MATERIAL PROVIDED:
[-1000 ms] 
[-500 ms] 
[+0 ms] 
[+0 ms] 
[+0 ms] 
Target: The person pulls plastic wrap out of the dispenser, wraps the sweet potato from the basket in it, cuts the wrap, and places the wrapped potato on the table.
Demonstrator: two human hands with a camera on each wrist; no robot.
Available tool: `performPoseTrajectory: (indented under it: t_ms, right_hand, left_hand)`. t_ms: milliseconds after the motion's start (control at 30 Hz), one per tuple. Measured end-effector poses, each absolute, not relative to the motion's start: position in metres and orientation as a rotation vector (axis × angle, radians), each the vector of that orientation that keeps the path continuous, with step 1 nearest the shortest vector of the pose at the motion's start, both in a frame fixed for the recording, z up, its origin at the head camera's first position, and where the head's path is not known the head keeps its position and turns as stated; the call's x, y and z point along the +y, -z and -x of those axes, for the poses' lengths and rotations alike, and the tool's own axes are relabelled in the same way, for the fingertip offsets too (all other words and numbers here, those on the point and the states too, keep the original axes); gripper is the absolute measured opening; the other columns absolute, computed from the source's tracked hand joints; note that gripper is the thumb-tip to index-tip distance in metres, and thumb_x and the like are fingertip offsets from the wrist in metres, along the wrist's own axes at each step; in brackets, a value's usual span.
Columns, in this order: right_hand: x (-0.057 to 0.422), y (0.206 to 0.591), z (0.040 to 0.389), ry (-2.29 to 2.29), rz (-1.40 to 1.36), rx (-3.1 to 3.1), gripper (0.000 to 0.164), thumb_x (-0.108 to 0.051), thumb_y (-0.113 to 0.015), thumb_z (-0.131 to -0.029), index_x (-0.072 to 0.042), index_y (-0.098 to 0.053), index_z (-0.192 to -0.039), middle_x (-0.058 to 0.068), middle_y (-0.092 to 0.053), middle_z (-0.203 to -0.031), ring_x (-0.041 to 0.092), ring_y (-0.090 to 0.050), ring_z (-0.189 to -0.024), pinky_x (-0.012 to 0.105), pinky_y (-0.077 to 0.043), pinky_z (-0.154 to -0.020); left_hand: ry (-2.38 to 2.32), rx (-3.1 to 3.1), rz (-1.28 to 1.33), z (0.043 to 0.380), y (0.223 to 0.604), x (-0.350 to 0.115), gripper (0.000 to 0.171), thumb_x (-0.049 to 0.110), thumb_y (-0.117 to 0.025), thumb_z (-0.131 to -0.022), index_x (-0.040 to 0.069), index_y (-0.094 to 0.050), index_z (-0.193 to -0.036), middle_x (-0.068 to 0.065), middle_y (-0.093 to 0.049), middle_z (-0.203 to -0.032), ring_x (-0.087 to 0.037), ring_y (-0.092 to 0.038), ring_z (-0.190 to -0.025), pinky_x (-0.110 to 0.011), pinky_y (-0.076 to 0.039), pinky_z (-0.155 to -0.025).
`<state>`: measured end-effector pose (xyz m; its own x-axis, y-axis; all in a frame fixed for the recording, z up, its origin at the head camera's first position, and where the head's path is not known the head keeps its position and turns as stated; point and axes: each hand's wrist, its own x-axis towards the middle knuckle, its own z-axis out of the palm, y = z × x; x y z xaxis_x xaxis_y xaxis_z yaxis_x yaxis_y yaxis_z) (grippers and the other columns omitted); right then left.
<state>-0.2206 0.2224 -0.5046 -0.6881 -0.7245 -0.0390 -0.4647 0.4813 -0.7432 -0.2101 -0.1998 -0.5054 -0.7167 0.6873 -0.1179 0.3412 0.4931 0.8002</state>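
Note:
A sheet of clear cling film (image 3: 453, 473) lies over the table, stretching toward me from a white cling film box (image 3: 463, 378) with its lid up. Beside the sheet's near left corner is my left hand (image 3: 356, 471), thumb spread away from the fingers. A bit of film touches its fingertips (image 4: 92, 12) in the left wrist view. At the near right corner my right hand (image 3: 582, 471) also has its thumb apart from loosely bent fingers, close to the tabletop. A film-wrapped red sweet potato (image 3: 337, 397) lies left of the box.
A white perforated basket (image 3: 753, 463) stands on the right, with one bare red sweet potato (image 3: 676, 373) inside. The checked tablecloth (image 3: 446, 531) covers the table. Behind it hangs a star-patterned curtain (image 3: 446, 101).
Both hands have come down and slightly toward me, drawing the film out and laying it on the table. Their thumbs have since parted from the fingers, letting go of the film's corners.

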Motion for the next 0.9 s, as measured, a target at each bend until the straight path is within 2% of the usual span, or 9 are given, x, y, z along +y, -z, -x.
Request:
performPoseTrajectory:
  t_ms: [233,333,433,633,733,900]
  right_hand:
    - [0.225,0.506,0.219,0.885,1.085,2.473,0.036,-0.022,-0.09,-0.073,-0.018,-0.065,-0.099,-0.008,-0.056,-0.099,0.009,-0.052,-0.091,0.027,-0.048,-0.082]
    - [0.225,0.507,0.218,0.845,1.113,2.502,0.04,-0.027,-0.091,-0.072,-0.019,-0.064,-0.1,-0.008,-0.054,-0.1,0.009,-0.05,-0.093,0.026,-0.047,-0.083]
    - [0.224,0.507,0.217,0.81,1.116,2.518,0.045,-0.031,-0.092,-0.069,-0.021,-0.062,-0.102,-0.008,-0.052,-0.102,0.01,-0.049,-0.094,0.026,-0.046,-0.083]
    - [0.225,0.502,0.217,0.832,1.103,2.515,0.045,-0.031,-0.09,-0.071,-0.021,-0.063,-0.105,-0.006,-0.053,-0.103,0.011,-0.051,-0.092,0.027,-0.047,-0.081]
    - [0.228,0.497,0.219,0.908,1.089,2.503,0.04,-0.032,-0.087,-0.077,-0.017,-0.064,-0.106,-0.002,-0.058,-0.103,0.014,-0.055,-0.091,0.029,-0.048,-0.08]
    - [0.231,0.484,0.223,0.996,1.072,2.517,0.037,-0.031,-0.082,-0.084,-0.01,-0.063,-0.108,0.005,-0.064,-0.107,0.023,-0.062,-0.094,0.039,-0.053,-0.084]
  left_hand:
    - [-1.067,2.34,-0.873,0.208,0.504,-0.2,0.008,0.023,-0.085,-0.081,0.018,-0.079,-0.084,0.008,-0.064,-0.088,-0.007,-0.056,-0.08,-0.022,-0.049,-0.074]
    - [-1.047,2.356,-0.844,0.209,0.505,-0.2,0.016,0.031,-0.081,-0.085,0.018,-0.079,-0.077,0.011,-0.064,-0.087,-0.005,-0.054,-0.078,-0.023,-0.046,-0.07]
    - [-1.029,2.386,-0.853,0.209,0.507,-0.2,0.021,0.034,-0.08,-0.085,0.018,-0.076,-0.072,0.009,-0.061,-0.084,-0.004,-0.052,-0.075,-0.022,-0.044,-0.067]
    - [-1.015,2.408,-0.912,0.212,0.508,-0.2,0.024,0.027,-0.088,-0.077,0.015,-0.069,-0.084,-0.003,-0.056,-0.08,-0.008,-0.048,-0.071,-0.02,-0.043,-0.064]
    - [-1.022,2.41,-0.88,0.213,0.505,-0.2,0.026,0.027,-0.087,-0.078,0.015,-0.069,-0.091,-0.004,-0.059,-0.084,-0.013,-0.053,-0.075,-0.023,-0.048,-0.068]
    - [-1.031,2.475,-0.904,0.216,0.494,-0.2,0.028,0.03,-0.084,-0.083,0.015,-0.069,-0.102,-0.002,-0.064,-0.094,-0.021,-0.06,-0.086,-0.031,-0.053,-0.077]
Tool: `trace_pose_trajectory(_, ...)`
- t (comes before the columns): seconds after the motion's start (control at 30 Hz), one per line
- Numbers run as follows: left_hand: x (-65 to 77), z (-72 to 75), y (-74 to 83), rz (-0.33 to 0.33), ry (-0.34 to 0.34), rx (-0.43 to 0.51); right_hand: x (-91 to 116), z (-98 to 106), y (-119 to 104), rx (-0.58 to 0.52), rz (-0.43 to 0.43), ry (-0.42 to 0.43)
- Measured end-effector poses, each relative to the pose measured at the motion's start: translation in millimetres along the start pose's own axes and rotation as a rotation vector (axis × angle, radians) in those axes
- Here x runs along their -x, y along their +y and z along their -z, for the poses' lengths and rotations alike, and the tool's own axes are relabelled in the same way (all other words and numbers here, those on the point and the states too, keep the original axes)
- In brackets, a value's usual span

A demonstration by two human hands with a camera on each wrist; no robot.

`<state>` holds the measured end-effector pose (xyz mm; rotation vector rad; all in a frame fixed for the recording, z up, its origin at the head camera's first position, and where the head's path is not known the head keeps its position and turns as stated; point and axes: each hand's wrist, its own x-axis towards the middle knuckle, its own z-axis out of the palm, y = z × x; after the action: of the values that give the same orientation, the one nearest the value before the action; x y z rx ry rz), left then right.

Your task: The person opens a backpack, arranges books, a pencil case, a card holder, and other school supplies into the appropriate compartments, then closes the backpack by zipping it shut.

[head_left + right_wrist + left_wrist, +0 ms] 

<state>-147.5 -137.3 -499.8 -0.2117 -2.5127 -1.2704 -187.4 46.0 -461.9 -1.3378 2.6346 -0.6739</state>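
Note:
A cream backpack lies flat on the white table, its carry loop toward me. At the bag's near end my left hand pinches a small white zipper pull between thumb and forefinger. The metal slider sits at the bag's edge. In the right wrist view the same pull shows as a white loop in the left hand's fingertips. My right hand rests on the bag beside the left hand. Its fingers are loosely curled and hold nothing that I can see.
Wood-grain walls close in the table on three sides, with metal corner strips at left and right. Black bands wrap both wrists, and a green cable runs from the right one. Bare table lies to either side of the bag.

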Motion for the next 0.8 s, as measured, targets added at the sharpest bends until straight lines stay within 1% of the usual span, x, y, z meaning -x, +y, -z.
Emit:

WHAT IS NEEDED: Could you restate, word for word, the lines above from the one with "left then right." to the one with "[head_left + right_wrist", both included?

THE COMPLETED TASK:
`<state>` holds the measured end-effector pose (xyz mm; rotation vector rad; all in a frame fixed for the recording, z up, its origin at the head camera's first position, and where the head's path is not known the head keeps its position and turns as stated; point and axes: each hand's wrist, its own x-axis towards the middle knuckle, its own z-axis out of the palm, y = z × x; after the action: of the values that give the same orientation, the one nearest the value before the action; x y z rx ry rz), left then right.

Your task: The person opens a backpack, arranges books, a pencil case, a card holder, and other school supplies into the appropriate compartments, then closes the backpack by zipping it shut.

[head_left + right_wrist + left_wrist, +0 ms] 

The exercise is now done.